The plaintiffs, which include the U.S. Justice Department, the North Carolina NAACP and the League of Women Voters, appealed. They argue the new law violates the Voting Rights Act.

A birth certificate is one of the legal documents people can use to get a North Carolina ID. But Irving Joyner, a lawyer representing the North Carolina NAACP, said this presents a challenge for older black residents wanting to register to vote.

“In a rural state like North Carolina, particularly a state that was steeped in Jim Crow laws, many of the African-Americans affected were born in the ‘40s, ‘50s and ‘60s and don’t have a birth certificate,” Joyner said. “You can’t go down to the Department of Vital Statistics and have one printed out, so a large amount of voters are affected by that.”

According to an amicus brief filed in May by the voter advocacy group Democracy North Carolina, African-Americans cast 34 percent of photo ID-related provisional ballots that were not counted in the state’s March primary.

African-Americans made up 23 percent of registered voters in the primary. The data excludes any voter whose race was undesignated.

A separate report from Democracy North Carolina said more than 29,000 North Carolinians were able to vote because of provisions that will be eliminated or reduced in the presidential election. The provisions include same-day registration, early voting and voting out-of-precinct on Election Day.

That’s the number of voters that could swing North Carolina one way or the other come November, said Gunther Peck, an associate professor of public policy and history at Duke University.

“To put that into context, (29,000 votes) doesn’t sound like a lot, except that this state was the closest state in the country the last two election cycles, and the margin of difference in 2008 was 14,000,” Peck said.

College students will be hit hardest by the new voter ID law, North Carolina State University sophomore Logan Graham said. Graham helped assist students trying to vote with other members of the Student Government Association, but he said the distant polling location and the restrictions from the new laws have turned students away from the process.
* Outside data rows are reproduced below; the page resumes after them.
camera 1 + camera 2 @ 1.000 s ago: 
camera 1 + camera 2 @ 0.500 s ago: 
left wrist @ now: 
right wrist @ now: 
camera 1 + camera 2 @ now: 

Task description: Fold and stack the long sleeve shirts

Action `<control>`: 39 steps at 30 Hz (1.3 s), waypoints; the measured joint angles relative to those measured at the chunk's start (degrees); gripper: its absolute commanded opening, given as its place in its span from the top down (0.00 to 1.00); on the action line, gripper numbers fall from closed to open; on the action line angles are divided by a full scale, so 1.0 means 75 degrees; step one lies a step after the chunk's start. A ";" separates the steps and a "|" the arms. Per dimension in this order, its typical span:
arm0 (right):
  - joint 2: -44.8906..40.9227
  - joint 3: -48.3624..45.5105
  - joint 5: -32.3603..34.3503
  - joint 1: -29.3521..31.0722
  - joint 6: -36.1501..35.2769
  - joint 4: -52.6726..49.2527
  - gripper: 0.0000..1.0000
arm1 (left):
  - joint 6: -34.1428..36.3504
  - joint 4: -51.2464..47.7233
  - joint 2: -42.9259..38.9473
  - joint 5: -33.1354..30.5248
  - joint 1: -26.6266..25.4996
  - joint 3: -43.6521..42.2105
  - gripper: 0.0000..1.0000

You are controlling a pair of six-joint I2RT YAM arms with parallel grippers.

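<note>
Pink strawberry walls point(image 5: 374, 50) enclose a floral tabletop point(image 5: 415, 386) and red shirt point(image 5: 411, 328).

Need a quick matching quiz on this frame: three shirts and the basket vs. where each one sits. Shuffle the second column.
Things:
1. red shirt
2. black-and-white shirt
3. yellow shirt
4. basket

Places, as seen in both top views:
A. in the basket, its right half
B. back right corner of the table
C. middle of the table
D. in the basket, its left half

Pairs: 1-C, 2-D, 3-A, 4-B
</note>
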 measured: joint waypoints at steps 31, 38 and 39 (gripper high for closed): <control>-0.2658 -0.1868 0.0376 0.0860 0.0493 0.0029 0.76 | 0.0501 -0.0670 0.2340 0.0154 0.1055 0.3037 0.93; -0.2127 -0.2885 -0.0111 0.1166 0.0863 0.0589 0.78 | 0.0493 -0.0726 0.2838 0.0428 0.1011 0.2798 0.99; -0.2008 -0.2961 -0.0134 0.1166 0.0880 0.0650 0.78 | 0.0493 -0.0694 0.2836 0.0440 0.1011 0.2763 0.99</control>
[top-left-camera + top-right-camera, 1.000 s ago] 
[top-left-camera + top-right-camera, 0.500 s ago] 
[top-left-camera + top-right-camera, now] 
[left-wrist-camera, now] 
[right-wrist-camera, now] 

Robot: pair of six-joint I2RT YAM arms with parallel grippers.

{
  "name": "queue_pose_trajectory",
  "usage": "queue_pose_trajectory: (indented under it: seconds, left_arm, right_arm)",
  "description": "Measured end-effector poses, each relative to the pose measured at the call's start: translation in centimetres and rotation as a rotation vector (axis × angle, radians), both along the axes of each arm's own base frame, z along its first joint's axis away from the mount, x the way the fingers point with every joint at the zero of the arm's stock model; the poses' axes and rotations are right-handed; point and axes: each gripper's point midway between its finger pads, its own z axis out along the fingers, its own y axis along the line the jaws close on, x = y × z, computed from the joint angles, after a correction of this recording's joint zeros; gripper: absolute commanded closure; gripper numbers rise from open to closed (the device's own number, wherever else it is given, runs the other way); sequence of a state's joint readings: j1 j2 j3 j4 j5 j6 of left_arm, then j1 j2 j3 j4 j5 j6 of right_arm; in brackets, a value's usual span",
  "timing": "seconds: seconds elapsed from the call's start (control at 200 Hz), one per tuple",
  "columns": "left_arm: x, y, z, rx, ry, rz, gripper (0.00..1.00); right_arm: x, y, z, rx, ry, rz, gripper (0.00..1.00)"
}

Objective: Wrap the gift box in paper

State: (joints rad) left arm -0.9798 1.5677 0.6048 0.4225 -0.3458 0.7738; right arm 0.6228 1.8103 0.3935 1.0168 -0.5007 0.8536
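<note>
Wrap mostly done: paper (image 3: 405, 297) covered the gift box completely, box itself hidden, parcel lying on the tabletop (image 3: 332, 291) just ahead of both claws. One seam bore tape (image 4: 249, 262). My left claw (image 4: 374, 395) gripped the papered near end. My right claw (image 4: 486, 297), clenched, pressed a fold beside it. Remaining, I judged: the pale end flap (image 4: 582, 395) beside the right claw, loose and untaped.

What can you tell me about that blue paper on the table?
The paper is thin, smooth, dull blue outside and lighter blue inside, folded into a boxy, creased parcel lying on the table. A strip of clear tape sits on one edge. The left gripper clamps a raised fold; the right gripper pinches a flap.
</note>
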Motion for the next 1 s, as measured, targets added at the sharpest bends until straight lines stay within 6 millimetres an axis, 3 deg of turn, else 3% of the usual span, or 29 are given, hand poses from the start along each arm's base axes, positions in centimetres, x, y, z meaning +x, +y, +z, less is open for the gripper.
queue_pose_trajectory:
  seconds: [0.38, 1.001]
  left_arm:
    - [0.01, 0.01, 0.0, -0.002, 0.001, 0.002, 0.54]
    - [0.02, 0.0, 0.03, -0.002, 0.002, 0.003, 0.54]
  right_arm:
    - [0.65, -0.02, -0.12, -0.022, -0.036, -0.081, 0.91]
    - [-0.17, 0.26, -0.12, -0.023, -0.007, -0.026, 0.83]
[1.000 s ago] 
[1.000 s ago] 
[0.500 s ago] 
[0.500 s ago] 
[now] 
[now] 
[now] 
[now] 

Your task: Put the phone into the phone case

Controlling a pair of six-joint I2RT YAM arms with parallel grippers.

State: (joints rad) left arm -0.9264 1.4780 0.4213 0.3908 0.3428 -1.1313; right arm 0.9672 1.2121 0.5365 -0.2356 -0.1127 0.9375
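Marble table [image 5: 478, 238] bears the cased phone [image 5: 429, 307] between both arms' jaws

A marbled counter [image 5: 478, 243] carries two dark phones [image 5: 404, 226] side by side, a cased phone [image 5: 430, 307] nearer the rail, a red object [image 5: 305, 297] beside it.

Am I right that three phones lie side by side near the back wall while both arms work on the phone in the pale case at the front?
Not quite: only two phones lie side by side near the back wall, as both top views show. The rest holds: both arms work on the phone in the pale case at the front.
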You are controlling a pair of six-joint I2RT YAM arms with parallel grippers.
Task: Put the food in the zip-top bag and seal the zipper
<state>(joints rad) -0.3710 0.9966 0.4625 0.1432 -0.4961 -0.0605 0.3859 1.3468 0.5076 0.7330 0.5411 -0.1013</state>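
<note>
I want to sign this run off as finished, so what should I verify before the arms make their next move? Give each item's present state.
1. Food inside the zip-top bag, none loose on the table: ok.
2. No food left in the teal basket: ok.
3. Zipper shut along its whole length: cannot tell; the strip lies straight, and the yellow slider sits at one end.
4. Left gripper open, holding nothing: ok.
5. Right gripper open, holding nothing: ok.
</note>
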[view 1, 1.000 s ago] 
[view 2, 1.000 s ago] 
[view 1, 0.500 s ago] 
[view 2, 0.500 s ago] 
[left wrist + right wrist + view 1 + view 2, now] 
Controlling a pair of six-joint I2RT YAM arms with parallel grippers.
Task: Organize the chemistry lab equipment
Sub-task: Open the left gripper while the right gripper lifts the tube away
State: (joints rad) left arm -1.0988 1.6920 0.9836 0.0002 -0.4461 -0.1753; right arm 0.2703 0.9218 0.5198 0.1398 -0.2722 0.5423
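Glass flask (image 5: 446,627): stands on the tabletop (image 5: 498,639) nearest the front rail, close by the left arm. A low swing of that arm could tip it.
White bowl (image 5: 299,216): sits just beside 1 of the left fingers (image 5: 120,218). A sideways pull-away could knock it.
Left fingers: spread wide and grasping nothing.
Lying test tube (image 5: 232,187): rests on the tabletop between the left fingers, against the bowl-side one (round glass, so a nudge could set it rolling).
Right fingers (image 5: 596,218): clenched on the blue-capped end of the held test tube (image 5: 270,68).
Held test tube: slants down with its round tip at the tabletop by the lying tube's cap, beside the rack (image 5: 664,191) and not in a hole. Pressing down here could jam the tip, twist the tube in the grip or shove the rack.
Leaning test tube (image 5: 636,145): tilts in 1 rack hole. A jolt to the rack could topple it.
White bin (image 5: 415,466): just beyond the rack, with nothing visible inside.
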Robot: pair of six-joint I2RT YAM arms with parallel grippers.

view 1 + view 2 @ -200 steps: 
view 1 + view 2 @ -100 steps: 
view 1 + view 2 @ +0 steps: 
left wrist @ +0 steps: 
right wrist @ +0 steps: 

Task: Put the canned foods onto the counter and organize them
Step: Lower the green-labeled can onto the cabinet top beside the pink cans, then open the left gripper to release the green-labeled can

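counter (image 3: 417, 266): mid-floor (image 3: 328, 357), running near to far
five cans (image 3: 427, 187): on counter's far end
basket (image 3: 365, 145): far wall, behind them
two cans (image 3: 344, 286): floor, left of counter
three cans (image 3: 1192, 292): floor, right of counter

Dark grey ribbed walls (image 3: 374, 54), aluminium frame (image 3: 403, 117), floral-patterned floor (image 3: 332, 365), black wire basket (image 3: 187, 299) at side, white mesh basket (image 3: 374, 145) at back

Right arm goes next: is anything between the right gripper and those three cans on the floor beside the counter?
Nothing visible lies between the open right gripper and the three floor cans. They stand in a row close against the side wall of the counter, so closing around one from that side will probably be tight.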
“A lot of students didn’t have (state-issued) ID or weren’t aware of the new laws in place,” he said. “When you look at the big picture of all of this, voting rights is really restricted here. There are a lot of students who want to vote but can’t because they don’t have the right ID.”

Graham himself tried his luck with a provisional ballot in the primaries, as his only ID is from his home state of Colorado.

Supporters of voter ID, such as Mitch Kokai, a senior political analyst for the John Locke Foundation, said the new laws aren’t meant to disenfranchise voters, but to prevent fraud at the ballot box. A News21 investigation in 2012 found voter fraud was rare, but Kokai said it exists.

“You do have voter fraud and it crops up anecdotally, one of the main problems of finding the evidence of fraud is if it’s done well, who’s going to catch you?” Kokai said. “To say there is no voter fraud is to say no one drives 67 miles per hour on the highway when the speed limit is 65. Yet everyone knows it happens.”

The appeals panel in the case has not said when it would issue a ruling.